Nur Sparring, also Trainingskämpfe, mache sie nicht mehr. Wegen der Nase, die sie sich vor kurzem in Düsseldorf hat richten lassen? Die Frage brennt mir auf der Zunge — und sie weiß es. Der Blick, mit dem sie meine Gedanken liest, ist Antwort genug. Schließlich hat die Frau schon einmal einem Kerl die Nase gebrochen, der den Mund zu weit aufgemacht hat. Und bei Stefan Raab, sagt sie, habe sie damals nicht mal richtig ernst gemacht.

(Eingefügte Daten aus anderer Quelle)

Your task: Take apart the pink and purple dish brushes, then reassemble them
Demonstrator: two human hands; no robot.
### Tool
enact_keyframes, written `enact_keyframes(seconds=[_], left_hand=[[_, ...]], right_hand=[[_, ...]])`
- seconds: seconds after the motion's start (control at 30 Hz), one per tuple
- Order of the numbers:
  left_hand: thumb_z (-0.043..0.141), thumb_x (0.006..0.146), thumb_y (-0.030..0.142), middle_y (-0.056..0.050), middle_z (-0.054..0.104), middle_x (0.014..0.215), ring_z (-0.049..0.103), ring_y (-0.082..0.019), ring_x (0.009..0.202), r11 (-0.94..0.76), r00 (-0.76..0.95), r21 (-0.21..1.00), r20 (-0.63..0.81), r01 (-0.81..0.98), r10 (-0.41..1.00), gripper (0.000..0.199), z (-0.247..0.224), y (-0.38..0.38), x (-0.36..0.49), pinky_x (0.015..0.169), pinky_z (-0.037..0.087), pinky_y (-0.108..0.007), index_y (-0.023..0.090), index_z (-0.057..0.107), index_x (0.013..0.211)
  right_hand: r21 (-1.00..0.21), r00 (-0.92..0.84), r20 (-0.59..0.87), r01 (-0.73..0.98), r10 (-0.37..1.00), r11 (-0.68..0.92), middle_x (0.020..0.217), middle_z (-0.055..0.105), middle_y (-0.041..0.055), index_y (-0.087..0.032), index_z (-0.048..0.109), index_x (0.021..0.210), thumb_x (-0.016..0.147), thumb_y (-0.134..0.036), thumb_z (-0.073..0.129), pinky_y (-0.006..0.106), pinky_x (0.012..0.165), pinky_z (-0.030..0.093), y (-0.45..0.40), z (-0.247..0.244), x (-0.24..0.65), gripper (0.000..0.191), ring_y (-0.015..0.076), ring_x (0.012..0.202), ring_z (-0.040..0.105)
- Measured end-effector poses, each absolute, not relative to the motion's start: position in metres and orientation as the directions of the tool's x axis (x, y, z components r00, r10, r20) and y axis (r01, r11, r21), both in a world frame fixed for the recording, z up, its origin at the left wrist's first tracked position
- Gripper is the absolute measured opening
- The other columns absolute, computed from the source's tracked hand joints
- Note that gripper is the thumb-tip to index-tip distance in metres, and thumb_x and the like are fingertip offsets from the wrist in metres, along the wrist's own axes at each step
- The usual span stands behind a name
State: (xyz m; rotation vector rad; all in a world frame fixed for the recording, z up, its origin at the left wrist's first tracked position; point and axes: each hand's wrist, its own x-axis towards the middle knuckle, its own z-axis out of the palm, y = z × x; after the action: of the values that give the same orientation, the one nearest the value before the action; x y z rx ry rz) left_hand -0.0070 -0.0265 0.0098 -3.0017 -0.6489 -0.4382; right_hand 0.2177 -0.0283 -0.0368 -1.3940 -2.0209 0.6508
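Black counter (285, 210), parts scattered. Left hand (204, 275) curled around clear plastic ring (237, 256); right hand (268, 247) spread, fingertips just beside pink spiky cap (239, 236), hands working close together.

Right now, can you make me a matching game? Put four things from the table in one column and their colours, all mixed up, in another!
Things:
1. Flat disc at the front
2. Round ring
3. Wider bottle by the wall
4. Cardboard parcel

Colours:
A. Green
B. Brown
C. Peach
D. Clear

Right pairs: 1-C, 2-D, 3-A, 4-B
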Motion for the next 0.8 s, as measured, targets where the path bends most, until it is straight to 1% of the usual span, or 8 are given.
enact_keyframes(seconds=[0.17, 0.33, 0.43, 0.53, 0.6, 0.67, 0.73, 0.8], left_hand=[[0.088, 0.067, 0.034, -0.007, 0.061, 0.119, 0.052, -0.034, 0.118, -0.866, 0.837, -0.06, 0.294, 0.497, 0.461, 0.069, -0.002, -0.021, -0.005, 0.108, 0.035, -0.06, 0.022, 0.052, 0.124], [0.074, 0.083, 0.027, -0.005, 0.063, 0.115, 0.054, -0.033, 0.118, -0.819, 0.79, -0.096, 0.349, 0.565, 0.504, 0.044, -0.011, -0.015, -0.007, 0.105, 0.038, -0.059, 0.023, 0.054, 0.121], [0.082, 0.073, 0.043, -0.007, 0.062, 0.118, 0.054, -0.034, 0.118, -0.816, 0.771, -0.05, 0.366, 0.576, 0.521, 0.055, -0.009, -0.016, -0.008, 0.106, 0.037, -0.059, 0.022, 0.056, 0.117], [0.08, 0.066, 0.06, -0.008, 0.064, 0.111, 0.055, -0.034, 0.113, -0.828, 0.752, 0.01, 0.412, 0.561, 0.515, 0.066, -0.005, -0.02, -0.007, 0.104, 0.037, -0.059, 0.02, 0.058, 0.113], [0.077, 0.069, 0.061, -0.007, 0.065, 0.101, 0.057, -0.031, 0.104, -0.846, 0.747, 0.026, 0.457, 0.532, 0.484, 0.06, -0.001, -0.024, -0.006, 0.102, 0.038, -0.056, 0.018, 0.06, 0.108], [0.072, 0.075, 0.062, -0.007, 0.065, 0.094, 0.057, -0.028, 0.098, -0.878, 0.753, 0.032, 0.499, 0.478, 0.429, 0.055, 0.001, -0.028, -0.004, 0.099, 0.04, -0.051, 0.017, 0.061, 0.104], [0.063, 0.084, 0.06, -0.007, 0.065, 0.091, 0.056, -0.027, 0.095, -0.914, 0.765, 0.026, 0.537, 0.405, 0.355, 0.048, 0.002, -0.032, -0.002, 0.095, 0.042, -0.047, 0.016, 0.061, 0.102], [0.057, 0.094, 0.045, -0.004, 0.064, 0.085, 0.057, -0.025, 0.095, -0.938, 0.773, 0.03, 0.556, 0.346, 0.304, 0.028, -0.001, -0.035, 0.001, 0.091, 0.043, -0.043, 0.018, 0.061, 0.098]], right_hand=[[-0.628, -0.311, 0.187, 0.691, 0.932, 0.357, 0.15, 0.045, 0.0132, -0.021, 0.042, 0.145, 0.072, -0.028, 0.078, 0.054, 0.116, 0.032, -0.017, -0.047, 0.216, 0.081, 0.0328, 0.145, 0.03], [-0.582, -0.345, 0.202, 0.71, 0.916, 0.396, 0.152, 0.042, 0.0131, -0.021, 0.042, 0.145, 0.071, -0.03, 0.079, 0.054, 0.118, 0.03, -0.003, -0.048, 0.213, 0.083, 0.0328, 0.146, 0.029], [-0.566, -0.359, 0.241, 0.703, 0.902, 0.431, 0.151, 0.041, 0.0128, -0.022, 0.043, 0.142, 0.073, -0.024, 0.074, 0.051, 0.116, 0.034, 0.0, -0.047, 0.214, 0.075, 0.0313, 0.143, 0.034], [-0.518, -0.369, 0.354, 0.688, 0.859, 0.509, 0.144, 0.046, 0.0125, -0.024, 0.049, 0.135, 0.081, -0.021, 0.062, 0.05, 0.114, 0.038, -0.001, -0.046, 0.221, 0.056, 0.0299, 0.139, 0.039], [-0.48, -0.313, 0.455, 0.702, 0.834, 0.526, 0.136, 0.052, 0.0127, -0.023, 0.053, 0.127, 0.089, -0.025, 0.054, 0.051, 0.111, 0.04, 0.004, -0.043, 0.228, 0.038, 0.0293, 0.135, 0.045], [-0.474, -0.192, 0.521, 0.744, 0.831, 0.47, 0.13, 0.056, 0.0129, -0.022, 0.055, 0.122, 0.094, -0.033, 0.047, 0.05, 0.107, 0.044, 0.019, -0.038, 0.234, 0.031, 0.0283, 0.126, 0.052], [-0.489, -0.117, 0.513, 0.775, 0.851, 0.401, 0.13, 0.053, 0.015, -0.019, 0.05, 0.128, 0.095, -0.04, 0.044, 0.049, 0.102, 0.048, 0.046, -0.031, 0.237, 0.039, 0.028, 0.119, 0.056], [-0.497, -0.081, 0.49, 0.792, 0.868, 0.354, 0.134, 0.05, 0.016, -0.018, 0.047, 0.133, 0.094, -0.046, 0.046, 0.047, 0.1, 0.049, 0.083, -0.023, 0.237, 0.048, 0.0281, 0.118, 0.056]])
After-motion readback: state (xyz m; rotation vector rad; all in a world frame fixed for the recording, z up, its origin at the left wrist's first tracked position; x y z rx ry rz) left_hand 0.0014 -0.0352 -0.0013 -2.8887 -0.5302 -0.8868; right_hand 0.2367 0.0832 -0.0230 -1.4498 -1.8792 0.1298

Es gibt natürlich eine sportliche Erklärung für ihr selbst auferlegtes Kampf-Verbot. „Wenn ich Sparring mache, will ich auch wieder kämpfen, das ist wie eine Sucht.“ Regina Halmich ist Boxerin auf Entzug. Bis jetzt ist sie sauber geblieben.

Ihre neue Nase steht für die Wandlung, die Halmich seit ihrem letzten WM-Kampf vollzogen hat, und für ihr Verhältnis zu Düsseldorf. Früher, als der Riecher noch ein Trümmerhaufen war, da hat sie ihn in der Reisholzer Halle oder der Philipshalle in den Ring gehalten. Jetzt steckt sie das neue feine Näschen lieber in Edelboutiquen auf der Kö. „Ich bin vermutlich das typische Düsseldorf-Touristen-Klischee“, sagt sie.

Halmich ist nach 18 Jahren Schinderei in der komfortablen Lage, sich die schönsten Angebote von Sponsoren und Fernsehsendern auszusuchen.

Eine Situation, um die ich sie in diesen letzten Minuten des Trainings beneide. Denn ich habe keine Wahl: Sit-Ups. Und Regina Halmich zählt genüsslich runter. Fünf, vier, drei. . .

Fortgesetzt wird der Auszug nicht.